論語の世界 No.14

論語の世界 No.14

 

考えることができるから読むことができるとするのはいかにも近代である。原理を読むというか、近代はそういう態度をとる。だから、「孝弟也者、其為仁之本与」という文をまえにしてひるむことはない。近代は、La piété filiale et le respect des aînés sont les rachines mêmes de l'humainité と自信をもって解読できてしまうのであるが、それを可能にするのは唯一の普遍的な真理とその展開を読んでいるという確信からであろうか。しかし、ヨーロッパ人で頭だけで考えるときになにか無理があると考えるのは日本人の頭で考えているからであろう。同時に、両方の思考が働くのである。ここで二千年前か二千五百年前にフラッシュバックしてみよう。孔子の言葉についてその意味を理解していた弟子達はわざわざ「論語」に解釈を書く必要もなかったはずである。だが孔子の没後に200年を経過した前漢の時代に「論語」は解釈なしにはすでに読めなくなったのである。(私はこれと、「ケルトの書」を比べる。18世紀...19世紀には完全に読めないテクストとなったのである。)読めないからこそ考えることができるのだともいえる。読むことの限界を知るところから、はじめて読むことの理念性がでてくる。読むこととはなにかを問う理念性がでてくる。スーパーマンか聖人でもなければ、読むことができない無限大のものをまえにして人は自失茫然としてしまう。無限小である人はいかに、いかに無限大のものに接近できるというのか?仁斎はそれは「学問」を介してではないだろうかと考えた。(「特えて知らず己が性は限り有って、天下の道は窮まり無し、限り有るの性を以てして窮まり無きの道を盡さんと欲するときは、即ち学問の功に非じんば、得べかたず。」)仁斎の読み方は「孝弟は、それ仁の本為るか」である。父母兄弟への愛敬を(四端の心をもって)人類愛へ拡大充実させていくという行為の理念的あり方を読みだしている。
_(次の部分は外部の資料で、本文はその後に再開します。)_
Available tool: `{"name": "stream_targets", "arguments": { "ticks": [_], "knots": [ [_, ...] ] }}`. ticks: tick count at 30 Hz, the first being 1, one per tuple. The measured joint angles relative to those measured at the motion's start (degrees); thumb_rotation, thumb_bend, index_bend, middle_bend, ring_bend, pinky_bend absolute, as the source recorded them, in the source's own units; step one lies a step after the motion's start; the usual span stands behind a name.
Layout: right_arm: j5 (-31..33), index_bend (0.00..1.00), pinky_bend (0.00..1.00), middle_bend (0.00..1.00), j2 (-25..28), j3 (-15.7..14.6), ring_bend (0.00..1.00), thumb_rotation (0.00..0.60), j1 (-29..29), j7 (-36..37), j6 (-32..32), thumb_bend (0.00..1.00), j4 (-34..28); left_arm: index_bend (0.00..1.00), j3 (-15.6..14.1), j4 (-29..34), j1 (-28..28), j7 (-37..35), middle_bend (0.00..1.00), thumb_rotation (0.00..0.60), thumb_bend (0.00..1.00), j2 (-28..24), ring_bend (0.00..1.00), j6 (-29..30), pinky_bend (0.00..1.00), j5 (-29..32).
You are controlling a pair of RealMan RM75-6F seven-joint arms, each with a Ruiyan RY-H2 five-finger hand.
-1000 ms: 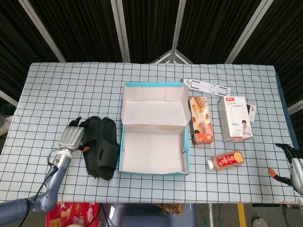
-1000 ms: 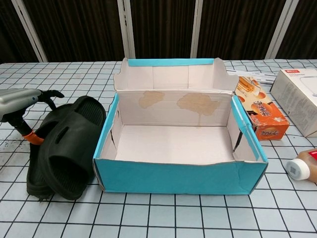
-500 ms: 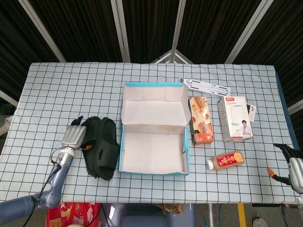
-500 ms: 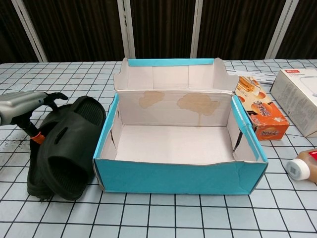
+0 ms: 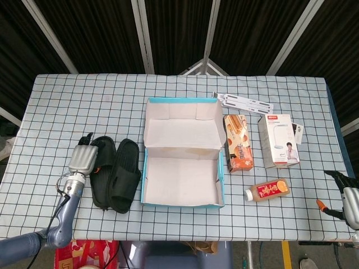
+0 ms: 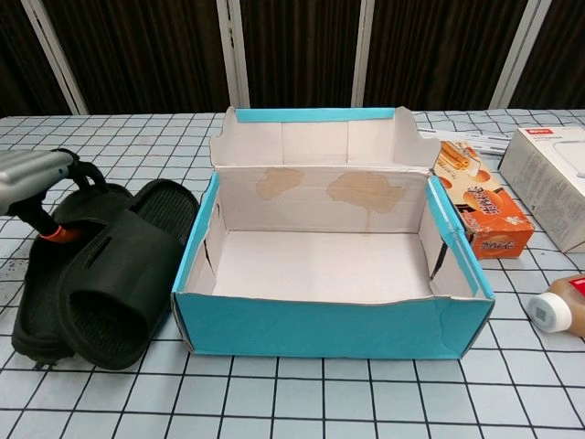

仁斎はカントと同時代であることを子安氏が強調しているゆえんである。これは朱子の「孝弟は、それ仁を為すの本か」という形而上学的存在論を差異化した読みであることを言っておきたいただ差異化したのではなく、開かれた意味をともなって差異化したのである。天皇・貴族や寺社が独占していた学問はだれでももつことができるということをはじめて主張した、と同時に、東アジアにおいて普遍主義はひとつでも包摂される一つでもなく、多様であるという可能性を示していくことになったのである。17世紀近世の思想はすでに近代主義の原理へのこだわりを批判していく視点をもっていたことに私は驚嘆の念をいだくのである。「論語塾」で学んだことである。